Goal of the exercise: Your answer should hold the data exactly as given, minus any picture.

** Recorded information follows **

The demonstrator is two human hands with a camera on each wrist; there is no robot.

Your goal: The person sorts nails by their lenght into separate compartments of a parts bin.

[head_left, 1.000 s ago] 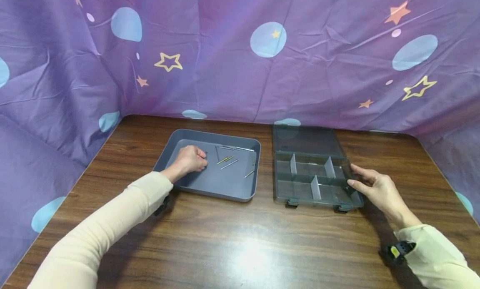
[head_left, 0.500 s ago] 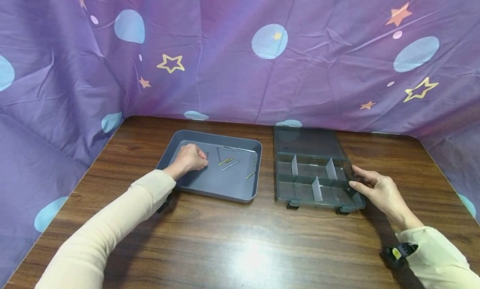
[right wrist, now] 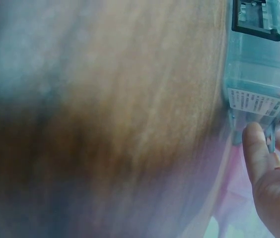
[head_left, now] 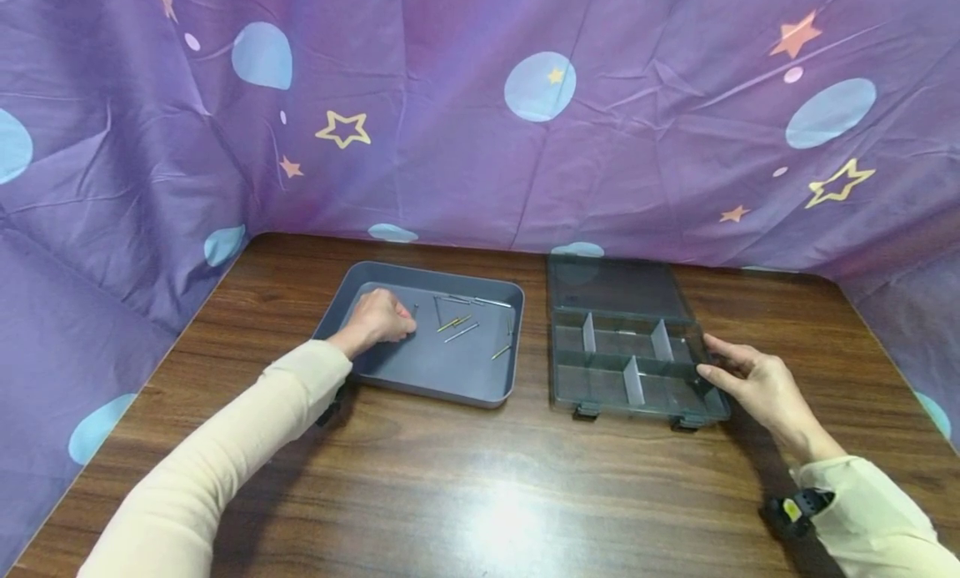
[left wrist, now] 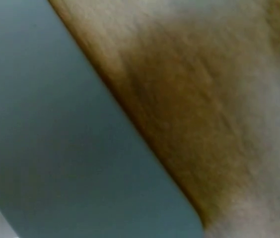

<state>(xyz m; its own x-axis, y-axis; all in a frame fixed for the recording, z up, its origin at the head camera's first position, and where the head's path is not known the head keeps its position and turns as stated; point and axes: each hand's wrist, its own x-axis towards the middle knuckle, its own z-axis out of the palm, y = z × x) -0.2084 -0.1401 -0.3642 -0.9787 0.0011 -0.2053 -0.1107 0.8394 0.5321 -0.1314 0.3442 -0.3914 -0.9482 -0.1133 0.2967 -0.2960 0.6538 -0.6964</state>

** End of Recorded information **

Answer:
The demonstrator is two human hands with a camera on each wrist; there is no robot.

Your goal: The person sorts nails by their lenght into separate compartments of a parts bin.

[head_left, 1.000 s ago] 
[head_left, 0.500 s ago] 
[right wrist, now] 
[head_left, now] 
[left wrist, now] 

<state>(xyz m; its own x-axis, y-axis; all in a frame fixed for the recording, z up, its origin at the head camera's first position, and where the head's path is not known the head keeps its position and turns as stated; point and axes: each hand's wrist, its own x-axis towards the middle knuckle, its own z-axis out of the palm, y = z × x) -0.2084 -0.1401 -0.3642 -0.9787 0.0011 -0.2053 -0.1107 0.8394 0.5321 -0.1314 0.3442 -0.3914 -0.9482 -0.1133 0.2967 -0.2960 0.6538 -0.6964</state>

This finishes the exercise.